The most-active May cotton contract on ICE Futures US settled up 0.94 cent, or 1.1 percent, at 84.13 cents per pound, after earlier spiking to 84.87 cents, the highest price since May 2012.
After two weeks of declining prices, fiber prices jumped amid heavy trading volume on Tuesday. Chinese buyers returned to the market following the new year, and a speculative sell-off as the March cotton contract approached expiration dried up.
"With China being back in the saddle, it encouraged traders to come back in. We got enough of the weak longs out of the market that the selling wasn't nearly as strong as it was last week," said Knight Capital cotton specialist Sharon Johnson.
Speculators raised their net long position in cotton futures and options to the biggest since September 2010 during the five weeks to Feb. 12.
As the March futures contract nears expiration, with the first date of delivery set for Feb. 22, any long positions against the March contract need to be rolled forward unless buyers want that cotton delivered.
Last week, May superseded March as the most-active contract. Open interest in the spot contract totaled about 20,000 contracts on Tuesday, compared with open interest of about 127,000 contracts in the benchmark May contract, Thomson Reuters data showed.
The May-March spread increased for a sixth straight session, pushing the premium of the second-month over the spot contract to 1.95 cents a lb, its highest level in nine months.
A stark rise in certified stock levels has been the primary driver, analysts said. Exchange stocks reached more than 258,000 480-lb bales on Monday, with another almost 69,000 bales awaiting review by the US Department of Agriculture, according to ICE data.

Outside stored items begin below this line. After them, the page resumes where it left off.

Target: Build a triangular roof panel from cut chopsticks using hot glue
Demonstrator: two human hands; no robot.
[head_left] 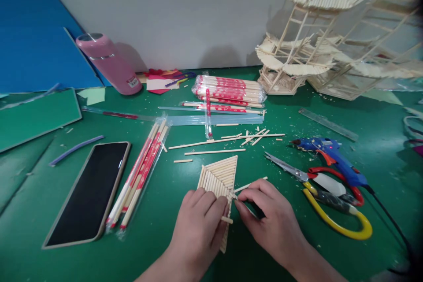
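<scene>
A flat panel of glued wooden sticks (220,176) lies on the green table (165,238) in front of me. My left hand (198,224) rests on the panel's near part, fingers curled over it, with a short stick piece (226,220) by its fingertips. My right hand (267,216) meets it at the panel's right edge, thumb and forefinger pinched on a small stick piece (235,196). A loose stick (251,184) lies just beyond my right hand.
Right of my hands lie scissors (317,180), yellow-handled cutters (340,216) and a blue glue gun (333,156). A phone (89,191) and wrapped chopsticks (140,176) lie left. Farther back: chopstick packs (229,90), a pink bottle (107,64), a ruler (328,124), stick pagoda models (317,39).
</scene>
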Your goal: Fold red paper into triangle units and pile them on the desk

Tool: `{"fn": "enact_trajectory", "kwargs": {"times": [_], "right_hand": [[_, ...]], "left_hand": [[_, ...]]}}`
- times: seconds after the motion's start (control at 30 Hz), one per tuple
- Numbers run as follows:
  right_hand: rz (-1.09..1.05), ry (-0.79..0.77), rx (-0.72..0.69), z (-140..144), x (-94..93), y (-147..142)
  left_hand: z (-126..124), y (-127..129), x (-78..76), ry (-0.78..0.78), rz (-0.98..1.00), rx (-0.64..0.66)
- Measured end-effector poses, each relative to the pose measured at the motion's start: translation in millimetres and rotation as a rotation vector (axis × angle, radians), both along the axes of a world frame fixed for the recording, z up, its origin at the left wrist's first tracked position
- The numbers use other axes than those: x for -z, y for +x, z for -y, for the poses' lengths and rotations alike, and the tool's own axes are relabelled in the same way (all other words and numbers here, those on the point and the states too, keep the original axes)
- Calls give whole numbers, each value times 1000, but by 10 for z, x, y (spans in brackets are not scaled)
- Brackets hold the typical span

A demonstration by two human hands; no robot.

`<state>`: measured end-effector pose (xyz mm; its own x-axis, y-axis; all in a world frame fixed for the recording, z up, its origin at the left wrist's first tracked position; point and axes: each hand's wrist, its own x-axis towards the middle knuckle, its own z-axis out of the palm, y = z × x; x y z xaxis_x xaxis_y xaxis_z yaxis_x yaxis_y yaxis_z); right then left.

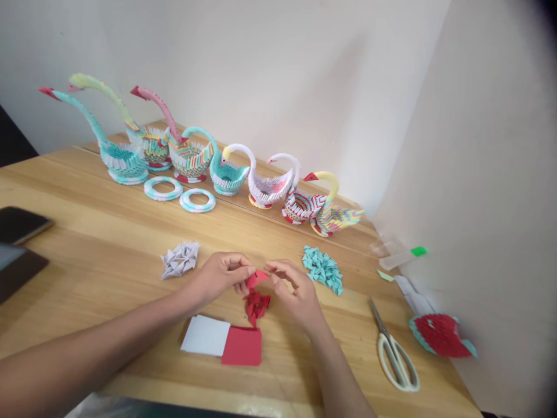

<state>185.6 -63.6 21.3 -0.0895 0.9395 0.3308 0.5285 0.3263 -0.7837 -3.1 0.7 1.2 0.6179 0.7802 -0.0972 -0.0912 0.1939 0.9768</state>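
Both hands pinch one small red paper piece [256, 278] just above the wooden table [108, 232]: left hand [221, 273] and right hand [293, 290] with fingertips pressed together on it, seemingly mid-fold. Folded red pieces [256, 305] pile directly beneath, with red paper [242, 346] and white paper [206, 335] sheets close by, probably as supply.

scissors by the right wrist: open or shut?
Shut. The scissors lie flat on the table with the blades together in a single line and the two handle loops side by side, clear of the right hand.
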Motion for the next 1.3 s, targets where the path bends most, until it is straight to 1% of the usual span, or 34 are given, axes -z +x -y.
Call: {"fn": "enact_trajectory", "kwargs": {"times": [0.07,0.1,0.13,0.2,0.47,0.57,0.67,0.77,0.9,0.97,1.03,1.13,1.2,1.3], "right_hand": [[-157,-187,32,4,4,7],[-212,-250,42,6,13,0],[-246,-292,47,8,25,-14],[-279,-326,50,10,50,-58],[-357,-347,88,7,67,-170],[-348,-342,108,11,75,-172],[-298,-301,146,13,74,-169],[-243,-257,181,13,50,-168],[-205,-248,187,16,18,-172],[-183,-239,180,18,14,-167],[-179,-229,164,18,16,-152],[-218,-223,132,10,16,-128],[-248,-243,102,0,15,-128],[-283,-294,56,-12,24,-158]], "left_hand": [[12,2,-9,23,-14,-11],[20,4,-15,34,-21,-16],[30,6,-20,45,-27,-18],[47,10,-29,66,-35,-23],[75,19,-24,68,-39,-16],[71,21,-19,56,-32,3],[66,28,-4,66,-34,20],[76,38,15,124,-61,8],[113,44,16,248,-150,-18],[127,44,6,264,-170,-10],[126,43,-3,221,-142,1],[97,40,-13,101,-47,-10],[74,35,-20,38,-10,-44],[56,30,-28,-8,9,-75]]}}
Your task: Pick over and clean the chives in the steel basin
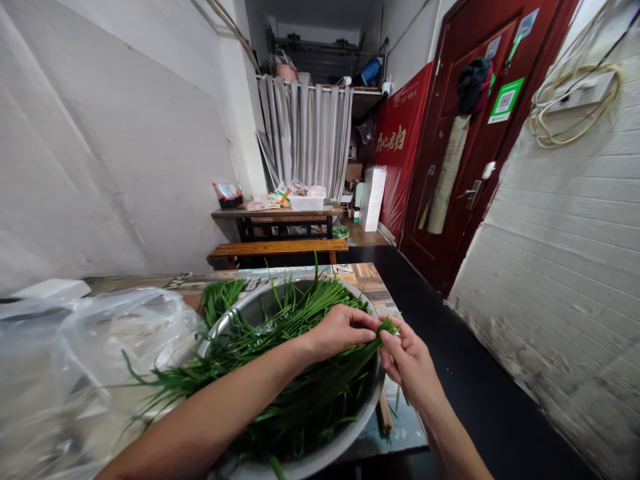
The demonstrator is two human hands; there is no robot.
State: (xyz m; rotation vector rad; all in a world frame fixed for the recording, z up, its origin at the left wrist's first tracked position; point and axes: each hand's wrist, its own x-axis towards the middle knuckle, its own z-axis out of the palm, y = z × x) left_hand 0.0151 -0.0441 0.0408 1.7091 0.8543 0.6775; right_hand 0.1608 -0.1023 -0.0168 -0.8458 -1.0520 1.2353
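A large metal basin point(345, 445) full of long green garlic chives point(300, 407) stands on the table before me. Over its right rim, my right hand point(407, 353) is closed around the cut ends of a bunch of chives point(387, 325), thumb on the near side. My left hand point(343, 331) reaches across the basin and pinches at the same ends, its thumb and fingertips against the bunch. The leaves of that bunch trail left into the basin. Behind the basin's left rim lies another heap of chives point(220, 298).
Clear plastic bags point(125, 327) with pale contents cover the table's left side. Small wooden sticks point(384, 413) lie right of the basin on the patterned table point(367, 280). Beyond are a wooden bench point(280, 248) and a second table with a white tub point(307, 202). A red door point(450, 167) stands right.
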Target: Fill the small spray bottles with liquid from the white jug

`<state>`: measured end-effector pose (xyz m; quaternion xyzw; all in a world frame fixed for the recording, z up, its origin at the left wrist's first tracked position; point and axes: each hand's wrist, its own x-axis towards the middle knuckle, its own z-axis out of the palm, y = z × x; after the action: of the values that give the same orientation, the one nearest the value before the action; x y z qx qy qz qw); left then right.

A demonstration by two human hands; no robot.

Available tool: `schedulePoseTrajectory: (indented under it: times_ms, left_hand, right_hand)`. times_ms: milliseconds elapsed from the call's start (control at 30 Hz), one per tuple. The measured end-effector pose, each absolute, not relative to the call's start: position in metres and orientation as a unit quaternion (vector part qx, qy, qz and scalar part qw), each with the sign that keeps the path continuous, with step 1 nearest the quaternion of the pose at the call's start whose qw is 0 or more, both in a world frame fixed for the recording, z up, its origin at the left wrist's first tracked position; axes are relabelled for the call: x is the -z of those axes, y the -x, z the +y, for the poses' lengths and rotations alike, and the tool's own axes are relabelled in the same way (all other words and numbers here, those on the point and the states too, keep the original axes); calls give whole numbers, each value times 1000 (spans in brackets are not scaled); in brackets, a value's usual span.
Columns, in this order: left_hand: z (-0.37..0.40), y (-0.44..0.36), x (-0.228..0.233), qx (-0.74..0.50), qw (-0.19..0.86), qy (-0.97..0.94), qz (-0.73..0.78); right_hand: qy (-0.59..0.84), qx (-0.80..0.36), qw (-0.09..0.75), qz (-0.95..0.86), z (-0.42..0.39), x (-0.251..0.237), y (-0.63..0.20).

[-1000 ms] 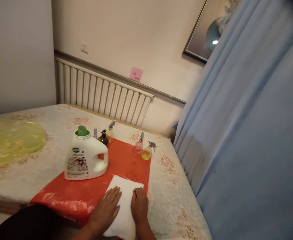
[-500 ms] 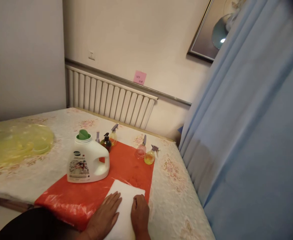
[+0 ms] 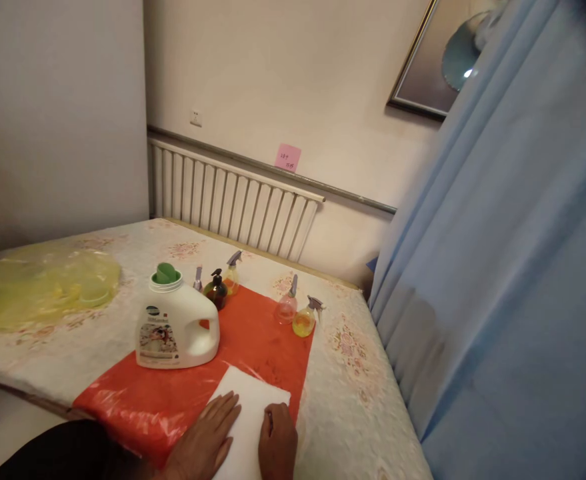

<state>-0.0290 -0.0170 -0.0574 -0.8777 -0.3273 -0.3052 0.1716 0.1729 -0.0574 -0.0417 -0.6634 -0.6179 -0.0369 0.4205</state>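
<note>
floral-covered surface (image 3: 363, 423) across the lower frame, red sheet (image 3: 265, 333) on it. white cloth (image 3: 255, 393) at lower centre, directly under our hands, long axis running up-frame; both equally near. left hand (image 3: 205, 433) palm-down on its left side, fingers extended, barely apart; right hand (image 3: 279, 440) curled at its right edge, whether clamping it we cannot tell.

Soft, rather dim, warm-toned light covers the wall (image 3: 293, 67); a small glare spot sits on the framed picture (image 3: 423, 73), upper right; pale sheen streaks the red sheet (image 3: 267, 327), lower left; the white pad (image 3: 247, 420), bottom centre, looks bright, nearly textureless; shadow darkens the curtain's (image 3: 513, 233) folds; the upper-right corner blackens; the bottle's (image 3: 197, 347) small print blurs.
</note>
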Motion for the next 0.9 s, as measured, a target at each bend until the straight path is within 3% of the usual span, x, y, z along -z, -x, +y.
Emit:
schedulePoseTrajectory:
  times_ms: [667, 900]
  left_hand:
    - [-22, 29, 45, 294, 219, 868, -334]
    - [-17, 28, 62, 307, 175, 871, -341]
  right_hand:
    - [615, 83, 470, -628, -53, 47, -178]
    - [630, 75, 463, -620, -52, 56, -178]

That represented the most certified stocks since May 2011 and a marked increase from 95,000 bales registered at the start of the year and about 8,000 listed in October 2012.
Fiber also derived support on Tuesday from strong soybean prices, as US bean prices jumped 3 percent. Surging bean and corn prices support cotton as they may prompt US farmers to turn away from fiber in favor of more lucrative crops and thus decrease cotton supplies.
Even after two straight weeks of losses, cotton prices have jumped about 10 percent since the start of the year with increases to nine-month highs coming despite forecasts of record global surpluses by the end of the crop year.
ICE cotton volumes were heavy on Tuesday with more than 37,000 lots traded, compared with a 250-day average of about 24,000, according to preliminary Thomson Reuters data.